— WHAT THE TASK REQUIRES —
Return the entire listing, word for word.

— DATA BLOCK —
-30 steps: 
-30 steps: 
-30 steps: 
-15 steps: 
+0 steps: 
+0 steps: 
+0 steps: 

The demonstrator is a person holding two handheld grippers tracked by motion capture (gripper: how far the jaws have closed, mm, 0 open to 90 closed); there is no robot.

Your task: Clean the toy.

— SOLUTION TO THIS EXERCISE —
-30 steps: 
-30 steps: 
-30 steps: 
-15 steps: 
+0 steps: 
+0 steps: 
+0 steps: 

The demonstrator is a person holding two handheld grippers tracked by motion capture (gripper: how far the jaws have closed, mm, 0 open to 90 closed); there is no robot.

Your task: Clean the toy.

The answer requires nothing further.